WORK REQUIRED: Repeat every line of the data exactly, but not the pictures.

================

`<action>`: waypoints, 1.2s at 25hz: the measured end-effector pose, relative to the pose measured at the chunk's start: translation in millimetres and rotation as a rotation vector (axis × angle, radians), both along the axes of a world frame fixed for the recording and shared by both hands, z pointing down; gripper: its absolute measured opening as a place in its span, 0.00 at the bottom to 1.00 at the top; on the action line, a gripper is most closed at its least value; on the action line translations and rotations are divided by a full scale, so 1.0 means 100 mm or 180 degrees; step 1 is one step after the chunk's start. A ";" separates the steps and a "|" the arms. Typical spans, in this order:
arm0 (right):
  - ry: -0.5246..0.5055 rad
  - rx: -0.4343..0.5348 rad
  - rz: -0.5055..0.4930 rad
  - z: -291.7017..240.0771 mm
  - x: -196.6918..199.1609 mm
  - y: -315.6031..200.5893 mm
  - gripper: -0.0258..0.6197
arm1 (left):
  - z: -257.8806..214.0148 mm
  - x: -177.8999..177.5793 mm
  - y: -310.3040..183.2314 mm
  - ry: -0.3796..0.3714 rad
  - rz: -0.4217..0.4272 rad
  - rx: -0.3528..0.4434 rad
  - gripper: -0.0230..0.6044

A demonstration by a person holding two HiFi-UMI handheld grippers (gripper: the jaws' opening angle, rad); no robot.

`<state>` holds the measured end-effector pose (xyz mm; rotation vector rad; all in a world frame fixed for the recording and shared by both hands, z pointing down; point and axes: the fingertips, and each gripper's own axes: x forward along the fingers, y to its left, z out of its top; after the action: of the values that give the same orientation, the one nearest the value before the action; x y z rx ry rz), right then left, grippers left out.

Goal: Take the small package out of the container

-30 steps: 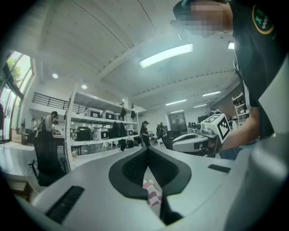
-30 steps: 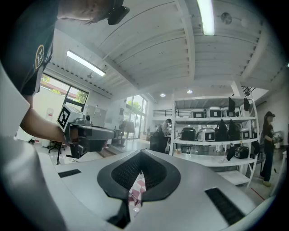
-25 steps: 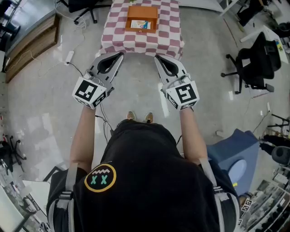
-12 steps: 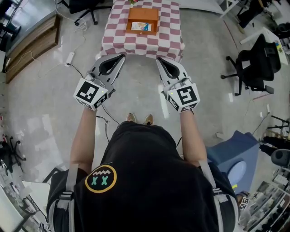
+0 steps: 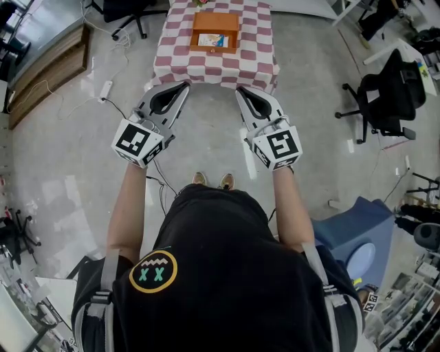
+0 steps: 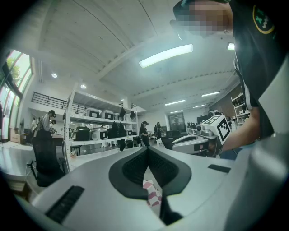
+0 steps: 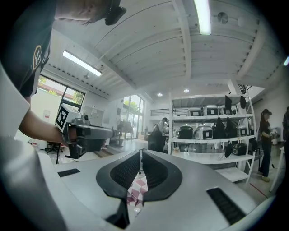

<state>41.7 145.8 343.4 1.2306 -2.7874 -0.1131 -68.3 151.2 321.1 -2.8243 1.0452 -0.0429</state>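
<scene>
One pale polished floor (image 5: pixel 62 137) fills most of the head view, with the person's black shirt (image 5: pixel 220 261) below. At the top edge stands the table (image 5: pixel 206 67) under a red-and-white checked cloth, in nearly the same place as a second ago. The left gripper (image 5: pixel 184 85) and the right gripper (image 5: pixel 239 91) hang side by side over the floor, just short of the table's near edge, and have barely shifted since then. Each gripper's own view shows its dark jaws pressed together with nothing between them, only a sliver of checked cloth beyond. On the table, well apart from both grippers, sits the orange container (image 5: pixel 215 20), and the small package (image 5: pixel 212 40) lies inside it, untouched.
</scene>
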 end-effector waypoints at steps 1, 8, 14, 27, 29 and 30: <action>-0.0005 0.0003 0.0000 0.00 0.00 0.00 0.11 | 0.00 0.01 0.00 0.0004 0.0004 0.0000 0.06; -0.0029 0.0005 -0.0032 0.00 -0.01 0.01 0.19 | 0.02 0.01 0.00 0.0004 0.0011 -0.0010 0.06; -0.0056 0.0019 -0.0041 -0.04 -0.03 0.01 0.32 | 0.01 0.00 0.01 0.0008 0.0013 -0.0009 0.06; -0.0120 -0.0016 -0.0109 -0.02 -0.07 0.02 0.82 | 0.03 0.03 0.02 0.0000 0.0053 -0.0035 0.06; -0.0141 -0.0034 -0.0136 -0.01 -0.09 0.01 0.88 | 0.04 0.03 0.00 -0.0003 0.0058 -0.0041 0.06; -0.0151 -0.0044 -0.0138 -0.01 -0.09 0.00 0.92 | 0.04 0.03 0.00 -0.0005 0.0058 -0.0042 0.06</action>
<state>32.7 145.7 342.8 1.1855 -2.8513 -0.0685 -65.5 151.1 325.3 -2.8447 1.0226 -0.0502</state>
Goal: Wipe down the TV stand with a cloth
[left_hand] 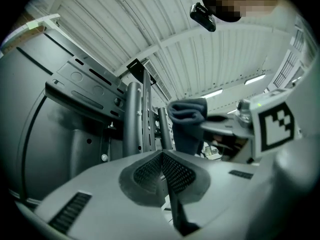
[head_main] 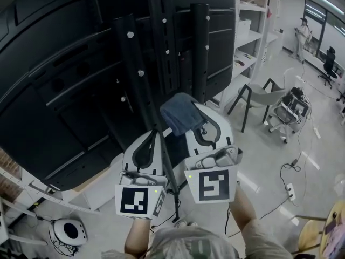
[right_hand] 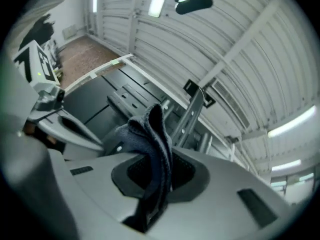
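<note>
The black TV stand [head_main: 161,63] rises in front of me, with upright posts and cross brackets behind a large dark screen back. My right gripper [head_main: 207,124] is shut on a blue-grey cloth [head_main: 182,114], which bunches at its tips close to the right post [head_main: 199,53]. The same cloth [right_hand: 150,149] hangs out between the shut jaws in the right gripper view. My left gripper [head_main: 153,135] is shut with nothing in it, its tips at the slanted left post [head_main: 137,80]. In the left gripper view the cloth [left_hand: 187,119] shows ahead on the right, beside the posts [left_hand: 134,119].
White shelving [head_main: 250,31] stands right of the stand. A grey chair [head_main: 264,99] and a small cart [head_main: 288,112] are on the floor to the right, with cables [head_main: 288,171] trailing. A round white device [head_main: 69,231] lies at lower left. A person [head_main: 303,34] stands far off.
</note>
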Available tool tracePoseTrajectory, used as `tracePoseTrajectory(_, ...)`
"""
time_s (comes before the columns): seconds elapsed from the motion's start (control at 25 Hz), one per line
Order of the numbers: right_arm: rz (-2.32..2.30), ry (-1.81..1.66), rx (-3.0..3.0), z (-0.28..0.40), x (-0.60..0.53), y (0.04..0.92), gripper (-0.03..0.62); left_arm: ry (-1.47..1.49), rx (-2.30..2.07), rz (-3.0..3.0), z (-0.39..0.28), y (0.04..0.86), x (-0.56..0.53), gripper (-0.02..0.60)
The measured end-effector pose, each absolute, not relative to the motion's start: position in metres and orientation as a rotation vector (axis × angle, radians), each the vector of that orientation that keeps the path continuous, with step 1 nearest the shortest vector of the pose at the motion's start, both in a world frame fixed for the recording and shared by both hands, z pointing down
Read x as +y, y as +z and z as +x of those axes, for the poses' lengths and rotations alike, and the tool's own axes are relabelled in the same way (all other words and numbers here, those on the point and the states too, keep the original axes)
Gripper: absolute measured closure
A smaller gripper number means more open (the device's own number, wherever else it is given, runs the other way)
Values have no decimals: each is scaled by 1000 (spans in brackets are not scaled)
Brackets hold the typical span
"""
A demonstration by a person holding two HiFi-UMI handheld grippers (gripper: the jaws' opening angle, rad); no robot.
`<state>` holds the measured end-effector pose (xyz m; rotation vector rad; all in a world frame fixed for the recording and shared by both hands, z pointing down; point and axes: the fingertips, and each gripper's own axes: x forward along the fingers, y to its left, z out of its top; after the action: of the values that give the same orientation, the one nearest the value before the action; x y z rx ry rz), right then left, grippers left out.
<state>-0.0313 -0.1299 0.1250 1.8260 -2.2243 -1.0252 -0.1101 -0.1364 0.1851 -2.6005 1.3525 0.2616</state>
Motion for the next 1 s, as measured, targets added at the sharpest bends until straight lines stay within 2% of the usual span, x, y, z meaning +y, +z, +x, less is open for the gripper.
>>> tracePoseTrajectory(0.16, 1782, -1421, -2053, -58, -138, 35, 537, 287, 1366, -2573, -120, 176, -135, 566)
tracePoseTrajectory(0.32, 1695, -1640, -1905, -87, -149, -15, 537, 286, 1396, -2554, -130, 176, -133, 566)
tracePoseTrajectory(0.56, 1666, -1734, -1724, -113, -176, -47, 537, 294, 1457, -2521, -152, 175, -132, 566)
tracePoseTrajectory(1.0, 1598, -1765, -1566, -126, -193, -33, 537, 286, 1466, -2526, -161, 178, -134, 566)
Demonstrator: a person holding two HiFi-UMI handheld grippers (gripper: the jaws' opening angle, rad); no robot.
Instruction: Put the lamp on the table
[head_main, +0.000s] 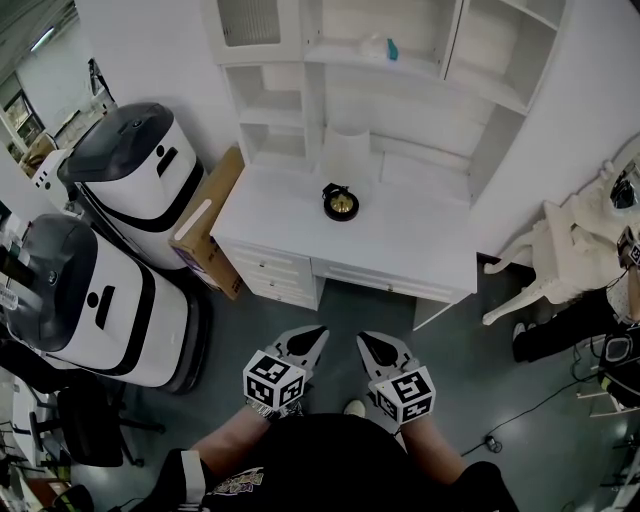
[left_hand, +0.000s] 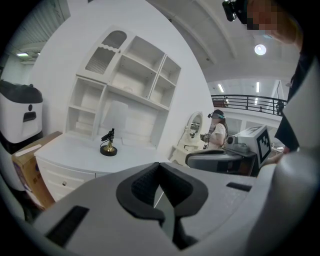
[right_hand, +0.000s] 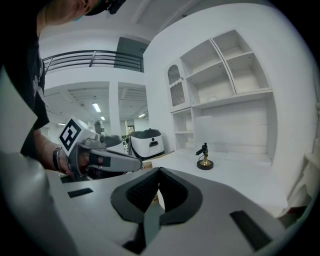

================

OUTPUT FOR THIS EXERCISE:
`<action>`: waypoints, 1.2s at 25hz: the measured end-effector pose, relative to the pose measured at the chunk's start: translation in millimetres and rotation as a rotation vector (axis × angle, radians), both along the axes of a world frame fixed for the recording and shared by both hands, z pointing down; gripper: its absolute measured opening as a place in its span, 0.00 at the bottom to 1.00 at the top; on the action line, a gripper is most closed at its least value; on the action line translations and rotations are divided by a full scale, so 1.0 means 100 mm or 180 degrees; step 1 is one step after the chunk's start. A ";" separates the steps and a "|" the arms. Typical spans, in this order:
arm0 (right):
  - ry: -0.5246..0.5055 rad
  - rx: -0.4343..0.5348 rad
  - rz: -0.5055..0.4930 rad
  - z: -291.7017..240.0771 mm
  - x: -196.6918..199.1609 mm
  - y: -315.6031..200.5893 mm
  - gripper: -0.0258..0.6197
arm1 (left):
  - z: -257.8806..214.0148 mm
  - x: -177.8999..177.5793 mm
  - y: -310.3040..183.2314 mm
  - ry: -0.3796..0.3714 rad
  - rz: -0.4217..0.4272 rad
  - rx: -0.3528..0.4434 rad
  - gripper: -0.0230..0.6044

A demonstration by a person holding two HiFi-UMI handheld grippers (gripper: the jaws' opening angle, rad); no robot.

`<state>` holds the measured end-effector pose (xyz mm; rotation vector rad; all in a world frame fixed for the recording and shared by both hands, z pointing down; point and axes: the fingertips, and each gripper's own axes: x forward along the fingers, y to its left, z out of its top; after the action: of the values that give the same orientation, the one nearest the value before the action; x y z rx ry rz), right then left, grippers left out.

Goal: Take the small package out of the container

-30 steps: 
-30 steps: 
-25 steps: 
-12 steps: 
+0 steps: 
+0 steps: 
+0 steps: 

<state>41.7 145.8 343.4 1.2306 -2.7874 -0.1131 -68.3 151.2 321.1 -2.8243 1.0452 -0.0429</state>
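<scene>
One pale polished floor (image 5: pixel 62 137) fills most of the head view, with the person's black shirt (image 5: pixel 220 261) below. At the top edge stands the table (image 5: pixel 206 67) under a red-and-white checked cloth, in nearly the same place as a second ago. The left gripper (image 5: pixel 184 85) and the right gripper (image 5: pixel 239 91) hang side by side over the floor, just short of the table's near edge, and have barely shifted since then. Each gripper's own view shows its dark jaws pressed together with nothing between them, only a sliver of checked cloth beyond. On the table, well apart from both grippers, sits the orange container (image 5: pixel 215 20), and the small package (image 5: pixel 212 40) lies inside it, untouched.
</scene>
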 end-effector waypoints at steps 1, 8, 14, 27, 29 and 30: <action>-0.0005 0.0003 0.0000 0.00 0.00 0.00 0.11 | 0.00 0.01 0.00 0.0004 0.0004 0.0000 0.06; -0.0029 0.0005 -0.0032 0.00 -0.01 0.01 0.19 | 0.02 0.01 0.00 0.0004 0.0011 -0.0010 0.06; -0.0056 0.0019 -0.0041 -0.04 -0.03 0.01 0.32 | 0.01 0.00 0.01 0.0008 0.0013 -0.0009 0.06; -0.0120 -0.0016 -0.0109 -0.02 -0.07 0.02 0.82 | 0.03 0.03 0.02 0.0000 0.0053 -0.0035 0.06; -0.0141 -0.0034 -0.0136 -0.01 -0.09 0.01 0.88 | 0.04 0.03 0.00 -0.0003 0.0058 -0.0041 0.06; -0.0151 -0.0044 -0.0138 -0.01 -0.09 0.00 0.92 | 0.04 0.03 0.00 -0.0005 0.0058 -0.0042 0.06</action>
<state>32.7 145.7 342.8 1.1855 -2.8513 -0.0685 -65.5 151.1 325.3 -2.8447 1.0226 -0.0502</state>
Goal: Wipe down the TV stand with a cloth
[left_hand] 
[head_main] 
[right_hand] 
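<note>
The black TV stand [head_main: 161,63] rises in front of me, with upright posts and cross brackets behind a large dark screen back. My right gripper [head_main: 207,124] is shut on a blue-grey cloth [head_main: 182,114], which bunches at its tips close to the right post [head_main: 199,53]. The same cloth [right_hand: 150,149] hangs out between the shut jaws in the right gripper view. My left gripper [head_main: 153,135] is shut with nothing in it, its tips at the slanted left post [head_main: 137,80]. In the left gripper view the cloth [left_hand: 187,119] shows ahead on the right, beside the posts [left_hand: 134,119].
White shelving [head_main: 250,31] stands right of the stand. A grey chair [head_main: 264,99] and a small cart [head_main: 288,112] are on the floor to the right, with cables [head_main: 288,171] trailing. A round white device [head_main: 69,231] lies at lower left. A person [head_main: 303,34] stands far off.
</note>
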Available tool tracePoseTrajectory, used as `tracePoseTrajectory(_, ...)`
"""
time_s (comes before the columns): seconds elapsed from the motion's start (control at 25 Hz), one per line
Order of the numbers: right_arm: rz (-2.32..2.30), ry (-1.81..1.66), rx (-3.0..3.0), z (-0.28..0.40), x (-0.60..0.53), y (0.04..0.92), gripper (-0.03..0.62); left_arm: ry (-1.47..1.49), rx (-2.30..2.07), rz (-3.0..3.0), z (-0.39..0.28), y (0.04..0.86), x (-0.56..0.53), gripper (-0.02..0.60)
The measured end-effector pose, each absolute, not relative to the motion's start: position in metres and orientation as a rotation vector (axis × angle, radians), each the vector of that orientation that keeps the path continuous, with step 1 nearest the shortest vector of the pose at the motion's start, both in a world frame fixed for the recording and shared by both hands, z pointing down
Read x as +y, y as +z and z as +x of those axes, for the poses' lengths and rotations alike, and the tool's own axes are relabelled in the same way (all other words and numbers here, those on the point and the states too, keep the original axes)
Gripper: absolute measured closure
A smaller gripper number means more open (the device's own number, wherever else it is given, runs the other way)
Values have no decimals: each is scaled by 1000 (spans in brackets are not scaled)
Brackets hold the typical span
"""
A demonstration by a person holding two HiFi-UMI handheld grippers (gripper: the jaws' opening angle, rad); no robot.
`<state>` holds the measured end-effector pose (xyz m; rotation vector rad; all in a world frame fixed for the recording and shared by both hands, z pointing down; point and axes: the fingertips, and each gripper's own axes: x forward along the fingers, y to its left, z out of its top; after the action: of the values that give the same orientation, the one nearest the value before the action; x y z rx ry rz), right then left, grippers left out.
<state>-0.0313 -0.1299 0.1250 1.8260 -2.2243 -1.0252 -0.1101 -0.1364 0.1851 -2.6005 1.3525 0.2616</state>
Motion for the next 1 s, as measured, targets added at the sharpest bends until straight lines stay within 2% of the usual span, x, y, z meaning +y, +z, +x, less is open for the gripper.
>>> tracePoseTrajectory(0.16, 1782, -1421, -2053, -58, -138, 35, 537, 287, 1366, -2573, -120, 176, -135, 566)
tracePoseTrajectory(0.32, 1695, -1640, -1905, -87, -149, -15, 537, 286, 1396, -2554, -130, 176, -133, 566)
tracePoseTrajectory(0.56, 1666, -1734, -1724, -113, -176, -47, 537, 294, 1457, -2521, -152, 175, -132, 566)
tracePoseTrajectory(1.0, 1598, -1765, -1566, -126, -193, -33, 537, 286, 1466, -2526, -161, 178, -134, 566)
Demonstrator: a person holding two HiFi-UMI handheld grippers (gripper: the jaws' opening angle, rad); no robot.
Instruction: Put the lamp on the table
[head_main, +0.000s] 
[left_hand, +0.000s] 
[right_hand, +0.000s] 

No more output will be produced for this exercise.